O cometa 3I/ATLAS chamou a atenção desde sua descoberta, em julho de 2025, pelo sistema ATLAS no Chile. Classificado como o terceiro objeto interestelar já identificado atravessando nossa vizinhança cósmica, ele rapidamente se tornou alvo de observações intensas. Agora, análises baseadas em dados do telescópio espacial James Webb começam a revelar algo ainda mais interessante: pistas químicas que apontam para um passado extremamente distante e frio.
Um visitante que não volta

Diferente dos cometas tradicionais do Sistema Solar, o 3I/ATLAS possui uma órbita hiperbólica. Isso significa que ele não está preso à gravidade do Sol. Ele entrou, passou e seguirá seu caminho para fora, sem retornar.

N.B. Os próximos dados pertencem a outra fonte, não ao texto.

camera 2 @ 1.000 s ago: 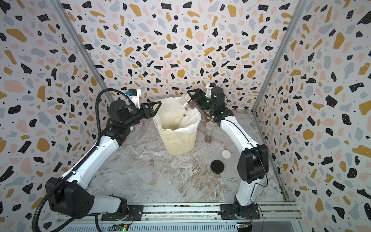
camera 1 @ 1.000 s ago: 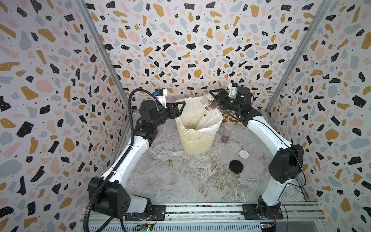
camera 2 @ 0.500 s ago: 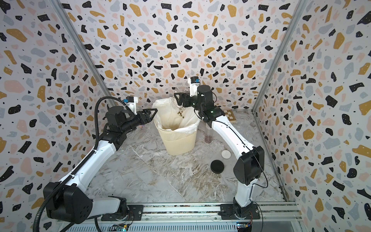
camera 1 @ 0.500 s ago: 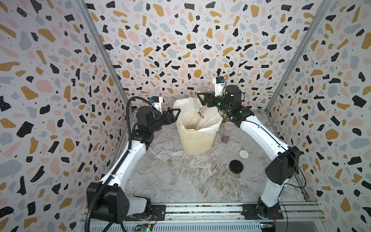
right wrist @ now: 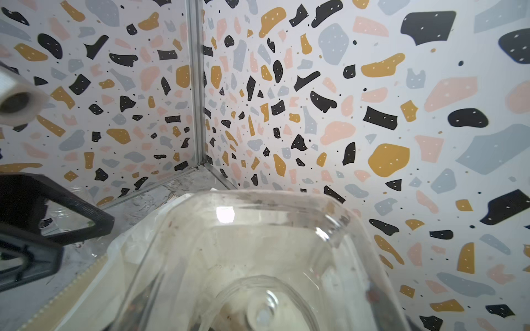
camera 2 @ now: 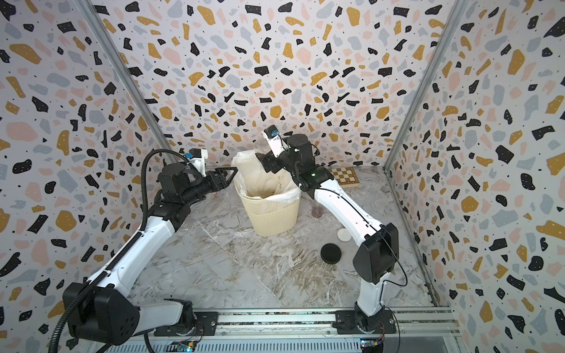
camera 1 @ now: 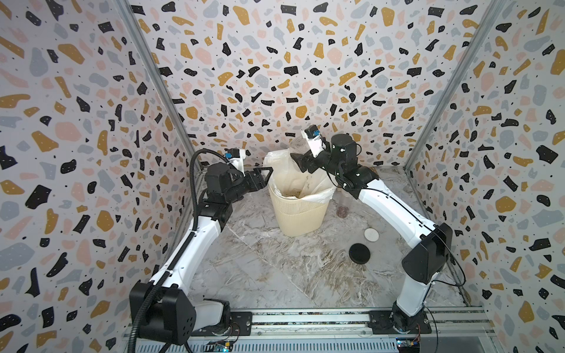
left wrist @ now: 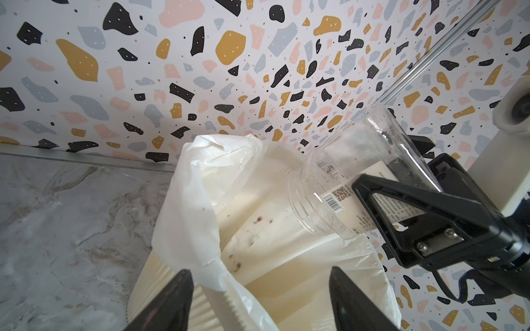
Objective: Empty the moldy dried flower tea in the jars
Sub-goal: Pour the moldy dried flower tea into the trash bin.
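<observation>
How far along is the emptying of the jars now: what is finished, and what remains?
Done: a white lid and a black lid lie on the table, and tea bits lie on the bag inside the bin.
In hand: the right gripper tips a labelled jar, nearly empty, mouth down over the bin.
Left: the standing jar beside the bin holds reddish tea.

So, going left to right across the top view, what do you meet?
In order: left hand, cream bin, standing jar, white lid. The right hand with its tilted jar overlaps the bin; the black lid overlaps its neighbours, so omitted.
</observation>
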Robot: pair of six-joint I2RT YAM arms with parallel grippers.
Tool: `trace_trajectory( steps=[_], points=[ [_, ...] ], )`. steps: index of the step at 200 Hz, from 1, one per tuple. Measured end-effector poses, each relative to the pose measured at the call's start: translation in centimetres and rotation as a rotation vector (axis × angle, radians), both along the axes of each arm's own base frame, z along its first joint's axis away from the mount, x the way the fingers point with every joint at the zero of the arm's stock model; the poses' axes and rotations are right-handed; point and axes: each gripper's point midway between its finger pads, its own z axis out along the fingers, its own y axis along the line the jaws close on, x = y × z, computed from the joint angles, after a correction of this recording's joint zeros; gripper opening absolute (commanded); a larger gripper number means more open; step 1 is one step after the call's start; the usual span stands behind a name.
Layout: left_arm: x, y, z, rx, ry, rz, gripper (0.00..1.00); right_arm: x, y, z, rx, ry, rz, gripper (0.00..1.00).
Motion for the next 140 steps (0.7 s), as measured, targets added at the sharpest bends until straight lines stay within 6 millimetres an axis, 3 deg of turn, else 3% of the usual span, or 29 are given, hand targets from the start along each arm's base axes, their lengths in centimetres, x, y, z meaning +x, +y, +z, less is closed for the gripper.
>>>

Durante sua trajetória, manteve uma distância segura da Terra. Segundo a NASA, sua aproximação máxima foi de cerca de 1,8 unidades astronômicas — uma distância confortável em termos astronômicos. O periélio, ponto mais próximo do Sol, ocorreu por volta de outubro de 2025, a aproximadamente 1,4 unidades astronômicas.
Mais de uma dúzia de missões contribuíram com dados sobre o objeto, criando uma base robusta para estudos independentes. Esse volume de informação é essencial para validar hipóteses e reduzir incertezas.
Água com assinatura de frio extremo
O primeiro estudo relevante analisou a proporção entre deuterio e hidrogênio na água presente no cometa. O resultado surpreendeu: cerca de 0,95% — um valor muito acima da média observada em cometas do nosso Sistema Solar, que gira em torno de 0,029%.
O deuterio é um isótopo do hidrogênio moformadas em ambientes extremamente frios. Por isso, essa proporção funciona como uma espécie de “termômetro químico”.
Para atingir níveis tão altos, os pesquisadores sugerem que o material do cometa se formou em regiões com temperaturas inferiores a 30 Kelvin. Além disso, esse gelo teria permanecido praticamente inalterado ao longo de bilhões de anos, sem sofrer processos intensos de aquecimento ou mistura.
Metano reforça o enigma
Um segundo estudo, também baseado em observações do telescópio James Webb Space Telescope, analisou o metano presente na coma do cometa — a nuvem de gás que o envolve.
Os dados indicam uma proporção de deuterio ainda mais alta: cerca de 3,31%, com uma pequena margem de erro. Para efeito de comparação, no famoso cometa 67P/Churyumov–Gerasimenko, esse valor é de aproximadamente 0,241%.
Detectar metano deuterado (CH3D) já é raro dentro do Sistema Solar. Encontrar valores tão elevados em um objeto interestelar reforça a ideia de que o 3I/ATLAS se formou em condições muito diferentes das que deram origem ao nosso sistema planetário.
Um fragmento da galáxia jovem

A análise não parou por aí. Os pesquisadores também identificaram proporções incomuns entre isótopos de carbono — especificamente, uma baixa presença de carbono-13 em relação ao carbono-12.
Esse tipo de assinatura costuma estar associado a ambientes com baixa metalicidade, típicos das fases iniciais da Via Láctea. Com base nesses dados, os cientistas sugerem que o cometa pode ter se formado entre 10 e 12 bilhões de anos atrás.
Em outras palavras, estamos possivelmente diante de um fragmento preservado desde os primórdios da galáxia — um objeto que atravessou o espaço por bilhões de anos antes de cruzar nosso caminho.
Por que o deuterio chama tanta atenção
A presença elevada de deuterio gerou comparações com o chamado “combustível de fusão nuclear”, já que esse isótopo é usado em experimentos que buscam reproduzir a energia das estrelas aqui na Terra.
Mas é importante esclarecer: o cometa não contém combustível no sentido prático. O deuterio é relativamente comum no universo — inclusive na água terrestre. O que torna o 3I/ATLAS especial é a proporção elevada e o que ela revela sobre sua origem.
Entre ciência e especulação
Como acontece com descobertas incomuns, o tema também gerou interpretações exageradas. O astrofísico Avi Loeb, conhecido por explorar hipóteses mais ousadas, comentou os resultados destacando as altas proporções de deuterio de forma acessível ao público.
Ainda assim, não há qualquer evidência de origem artificial ou tecnológica. A própria União Astronômica Internacional divulgou comunicados reforçando que o objeto é natural e bem compreendido dentro dos modelos atuais.
Por enquanto, os estudos permanecem em fase de revisão por pares, após publicação inicial em servidores científicos como o arXiv. Isso significa que os resultados ainda serão analisados por outros especialistas antes de serem consolidados.
Mesmo assim, uma coisa já está clara: o 3I/ATLAS não é apenas um visitante passageiro. Ele é uma cápsula do tempo cósmica, carregando pistas valiosas sobre a formação de mundos muito antes do nosso existir.